Written by Craig D. Robins, Esq.
The Future of Attorney’s Fees in a Big-Three Auto Maker Chapter 11 Bankruptcy Case
My friend and colleague, Scott Y.Stuart, Esq., a former Long Island bankruptcy attorney, wrote an opinion piece that appeared in today’s Dow Jones Daily Bankruptcy Review, entitled, “Big Brother And The Big Three: How Will Professionals Fare?”
With possible bankruptcies by each of the big three auto makers distinct possibilities, the news has been rife with articles about every aspect of a possible bankruptcy filing.
In Scott’s article, he poses the question: “In the unchartered waters of direct government intervention into the Chapter 11 process, where do professionals stand?”
Scott points out that the government will likely be a central player in any auto maker bankruptcy. He suggests that debtor-in-possession financing in such a case would likely be funded with taxpayer dollars.
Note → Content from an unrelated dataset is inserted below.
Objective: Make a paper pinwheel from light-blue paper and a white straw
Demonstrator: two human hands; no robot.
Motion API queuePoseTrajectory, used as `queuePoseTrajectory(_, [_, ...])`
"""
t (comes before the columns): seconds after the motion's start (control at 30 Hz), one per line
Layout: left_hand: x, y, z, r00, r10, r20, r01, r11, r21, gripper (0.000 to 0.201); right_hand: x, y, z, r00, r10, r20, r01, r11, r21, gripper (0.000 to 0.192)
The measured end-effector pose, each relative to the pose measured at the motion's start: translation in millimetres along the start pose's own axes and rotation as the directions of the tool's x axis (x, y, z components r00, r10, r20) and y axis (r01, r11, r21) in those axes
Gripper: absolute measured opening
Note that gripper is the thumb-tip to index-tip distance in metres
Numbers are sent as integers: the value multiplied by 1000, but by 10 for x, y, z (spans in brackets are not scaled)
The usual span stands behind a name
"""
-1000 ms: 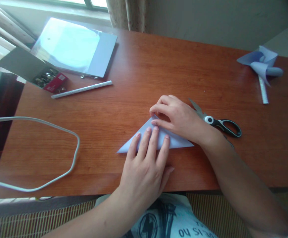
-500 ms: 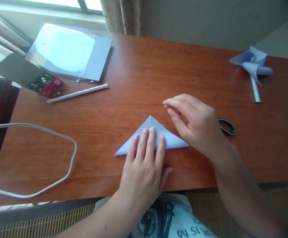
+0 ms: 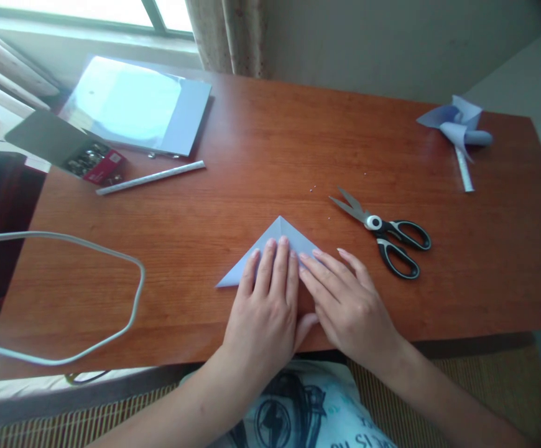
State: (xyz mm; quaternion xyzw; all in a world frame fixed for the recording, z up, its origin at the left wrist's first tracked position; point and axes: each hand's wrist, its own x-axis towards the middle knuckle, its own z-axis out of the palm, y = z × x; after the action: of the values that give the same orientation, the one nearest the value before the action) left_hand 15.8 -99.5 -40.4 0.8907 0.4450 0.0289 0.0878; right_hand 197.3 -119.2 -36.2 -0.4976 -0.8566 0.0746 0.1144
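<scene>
A sheet of pale paper [image 3: 263, 246], folded into a triangle with its peak pointing away from me, lies near the front of the wooden table. My left hand [image 3: 268, 298] rests flat across its middle, fingers stretched out. Over the paper's right half lies my right hand [image 3: 345, 292], its fingers extended and palm down, hiding that corner. Scissors [image 3: 374, 223] with black and grey handles lie just beyond my right hand, blades slightly apart.
A paper pinwheel [image 3: 461, 127] sits at the far right. On the left are a rolled paper stick [image 3: 152, 178], an open box of small metal pins [image 3: 105, 167], a clear-covered folder [image 3: 186, 118] and a white cable [image 3: 140, 280]. Tiny scraps dot the table [image 3: 252, 155].
My right hand has come down from above the table onto the right half of the folded paper, uncovering the scissors. My left hand stays pressed on the paper.
</scene>
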Motion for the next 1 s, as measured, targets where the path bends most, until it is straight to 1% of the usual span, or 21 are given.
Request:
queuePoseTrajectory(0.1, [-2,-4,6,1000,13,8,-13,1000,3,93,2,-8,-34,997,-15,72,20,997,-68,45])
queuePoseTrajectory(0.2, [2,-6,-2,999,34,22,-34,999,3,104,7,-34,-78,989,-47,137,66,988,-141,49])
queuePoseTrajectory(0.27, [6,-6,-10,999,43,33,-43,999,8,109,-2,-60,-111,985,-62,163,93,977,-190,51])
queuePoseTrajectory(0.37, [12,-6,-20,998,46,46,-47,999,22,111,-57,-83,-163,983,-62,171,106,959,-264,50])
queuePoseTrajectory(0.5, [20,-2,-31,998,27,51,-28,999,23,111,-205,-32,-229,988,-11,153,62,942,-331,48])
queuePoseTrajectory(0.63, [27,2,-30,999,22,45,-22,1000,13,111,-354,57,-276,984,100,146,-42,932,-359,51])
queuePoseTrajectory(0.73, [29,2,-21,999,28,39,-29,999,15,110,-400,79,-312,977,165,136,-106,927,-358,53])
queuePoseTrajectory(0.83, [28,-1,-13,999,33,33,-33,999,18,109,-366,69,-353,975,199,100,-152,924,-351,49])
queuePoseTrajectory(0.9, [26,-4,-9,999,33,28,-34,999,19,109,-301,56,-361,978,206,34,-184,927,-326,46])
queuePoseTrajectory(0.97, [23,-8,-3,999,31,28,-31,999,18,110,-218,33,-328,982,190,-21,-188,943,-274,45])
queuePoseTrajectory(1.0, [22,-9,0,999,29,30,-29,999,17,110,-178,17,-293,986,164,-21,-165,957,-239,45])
Thus, any case professionals, such as the bankruptcy attorneys, will in effect be getting their fees from this same pool of funds.
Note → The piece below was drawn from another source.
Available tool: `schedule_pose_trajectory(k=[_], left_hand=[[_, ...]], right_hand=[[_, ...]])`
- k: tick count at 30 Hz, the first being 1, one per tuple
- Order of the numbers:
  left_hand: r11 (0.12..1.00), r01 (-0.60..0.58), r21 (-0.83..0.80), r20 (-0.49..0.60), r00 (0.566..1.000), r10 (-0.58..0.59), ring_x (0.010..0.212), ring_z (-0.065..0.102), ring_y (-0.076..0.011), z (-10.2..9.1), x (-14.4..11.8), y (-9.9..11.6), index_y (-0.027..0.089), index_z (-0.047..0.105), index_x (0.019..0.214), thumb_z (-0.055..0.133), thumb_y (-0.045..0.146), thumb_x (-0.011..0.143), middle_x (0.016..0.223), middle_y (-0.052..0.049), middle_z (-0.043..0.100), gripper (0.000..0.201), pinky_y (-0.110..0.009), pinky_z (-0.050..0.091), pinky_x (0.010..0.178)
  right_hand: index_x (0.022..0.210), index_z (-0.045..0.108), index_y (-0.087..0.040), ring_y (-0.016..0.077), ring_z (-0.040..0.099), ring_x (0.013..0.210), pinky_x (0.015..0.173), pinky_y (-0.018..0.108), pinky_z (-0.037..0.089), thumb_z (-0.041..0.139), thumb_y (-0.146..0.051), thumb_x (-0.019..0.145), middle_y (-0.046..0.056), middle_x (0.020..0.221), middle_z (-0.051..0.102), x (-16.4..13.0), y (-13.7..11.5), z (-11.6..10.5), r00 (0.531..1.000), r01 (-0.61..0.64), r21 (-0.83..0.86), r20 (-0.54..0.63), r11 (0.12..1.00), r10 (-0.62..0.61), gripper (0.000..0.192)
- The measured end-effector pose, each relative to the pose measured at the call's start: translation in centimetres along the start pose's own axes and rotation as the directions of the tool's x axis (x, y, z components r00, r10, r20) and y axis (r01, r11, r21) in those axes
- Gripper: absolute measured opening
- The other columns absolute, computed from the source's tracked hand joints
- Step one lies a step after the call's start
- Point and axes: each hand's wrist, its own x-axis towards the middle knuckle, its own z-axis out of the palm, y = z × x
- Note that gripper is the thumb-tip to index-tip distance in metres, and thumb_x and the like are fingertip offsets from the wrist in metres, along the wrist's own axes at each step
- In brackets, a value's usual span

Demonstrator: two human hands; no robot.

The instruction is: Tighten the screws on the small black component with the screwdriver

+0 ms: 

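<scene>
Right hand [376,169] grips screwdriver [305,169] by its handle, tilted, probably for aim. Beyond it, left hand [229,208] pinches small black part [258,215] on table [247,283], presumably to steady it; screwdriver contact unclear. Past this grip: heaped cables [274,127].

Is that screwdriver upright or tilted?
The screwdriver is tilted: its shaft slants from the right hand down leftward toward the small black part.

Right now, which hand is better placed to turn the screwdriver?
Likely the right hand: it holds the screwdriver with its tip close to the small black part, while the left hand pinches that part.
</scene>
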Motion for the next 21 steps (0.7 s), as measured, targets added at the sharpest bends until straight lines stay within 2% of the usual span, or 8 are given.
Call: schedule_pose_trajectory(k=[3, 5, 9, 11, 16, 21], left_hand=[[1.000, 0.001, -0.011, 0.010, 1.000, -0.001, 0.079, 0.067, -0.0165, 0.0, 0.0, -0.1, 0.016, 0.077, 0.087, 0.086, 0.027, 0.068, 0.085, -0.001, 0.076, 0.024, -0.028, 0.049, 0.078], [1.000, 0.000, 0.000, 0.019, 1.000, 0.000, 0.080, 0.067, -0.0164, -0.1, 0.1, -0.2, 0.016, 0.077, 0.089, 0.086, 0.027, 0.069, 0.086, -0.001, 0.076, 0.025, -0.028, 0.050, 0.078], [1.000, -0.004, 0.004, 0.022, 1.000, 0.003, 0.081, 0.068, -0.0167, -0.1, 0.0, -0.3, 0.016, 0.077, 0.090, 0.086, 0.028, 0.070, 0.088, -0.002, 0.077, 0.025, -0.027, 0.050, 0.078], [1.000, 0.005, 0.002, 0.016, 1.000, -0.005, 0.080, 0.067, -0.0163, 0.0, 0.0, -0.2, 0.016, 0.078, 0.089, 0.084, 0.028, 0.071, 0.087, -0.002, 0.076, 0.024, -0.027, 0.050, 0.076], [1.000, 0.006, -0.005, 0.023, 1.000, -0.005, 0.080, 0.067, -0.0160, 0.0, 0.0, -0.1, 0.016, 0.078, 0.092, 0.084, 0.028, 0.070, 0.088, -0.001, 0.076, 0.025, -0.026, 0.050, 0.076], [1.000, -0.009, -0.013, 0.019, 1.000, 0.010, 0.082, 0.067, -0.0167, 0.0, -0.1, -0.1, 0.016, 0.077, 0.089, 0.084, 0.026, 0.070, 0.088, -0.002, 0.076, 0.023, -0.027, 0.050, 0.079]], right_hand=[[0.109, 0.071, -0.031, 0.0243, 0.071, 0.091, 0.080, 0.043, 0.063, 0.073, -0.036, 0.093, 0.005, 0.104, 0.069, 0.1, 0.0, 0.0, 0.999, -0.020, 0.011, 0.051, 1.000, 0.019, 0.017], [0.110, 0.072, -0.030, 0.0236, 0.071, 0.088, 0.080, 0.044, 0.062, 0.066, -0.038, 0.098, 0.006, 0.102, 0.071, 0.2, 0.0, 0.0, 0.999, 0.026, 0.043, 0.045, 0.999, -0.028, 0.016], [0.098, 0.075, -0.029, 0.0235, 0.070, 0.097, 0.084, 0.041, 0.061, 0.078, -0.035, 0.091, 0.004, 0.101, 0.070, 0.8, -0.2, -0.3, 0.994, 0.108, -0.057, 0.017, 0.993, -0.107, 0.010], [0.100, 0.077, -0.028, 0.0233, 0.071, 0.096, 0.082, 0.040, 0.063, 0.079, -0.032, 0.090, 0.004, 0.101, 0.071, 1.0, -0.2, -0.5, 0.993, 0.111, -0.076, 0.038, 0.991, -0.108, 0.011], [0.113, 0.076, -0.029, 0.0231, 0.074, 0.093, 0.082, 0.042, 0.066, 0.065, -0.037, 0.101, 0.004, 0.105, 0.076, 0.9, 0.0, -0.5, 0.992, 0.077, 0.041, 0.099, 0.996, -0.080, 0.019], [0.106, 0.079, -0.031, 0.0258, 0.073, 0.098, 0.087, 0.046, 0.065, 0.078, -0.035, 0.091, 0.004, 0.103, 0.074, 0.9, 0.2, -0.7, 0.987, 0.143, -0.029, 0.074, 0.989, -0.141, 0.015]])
Scott ponders whether the bankruptcy attorneys will be under additional scrutiny and transparency since the government, in effect, would then be paying their fees.
He concludes that in the context of a Big Three Chapter 11 filing, since the continued operations of the company will likely be largely funded through public money, the dynamics of how bankruptcy attorney’s fees will be viewed and evaluated may radically change.
Scott is the former Senior Trial Attorney in the Office of the United States Trustee here on Long Island. He and I had a number of matters together in the 1990’s when I represented various debtors in Chapter 11 proceedings and he represented the U.S. Trustee. We also served on some panels together, explaining bankruptcy law to fellow attorneys and judges. He then went on to become department chair of Rivkin Radler’s insolvency department. Now he is a partner with Donlin Recano & Company, Inc., a prominent claims, noticing, balloting and distribution agent for complex Chapter 11 reorganization cases.
I was able to read the article because I currently have a trial subscription to Dow Jones Daily Bankruptcy Review, which I couldn’t justify subscribing to ordinarily, as the annual subscription rate is $4,800. They have a special three-year promotional subscription rate of $13,100 that will save you a few thousand bucks.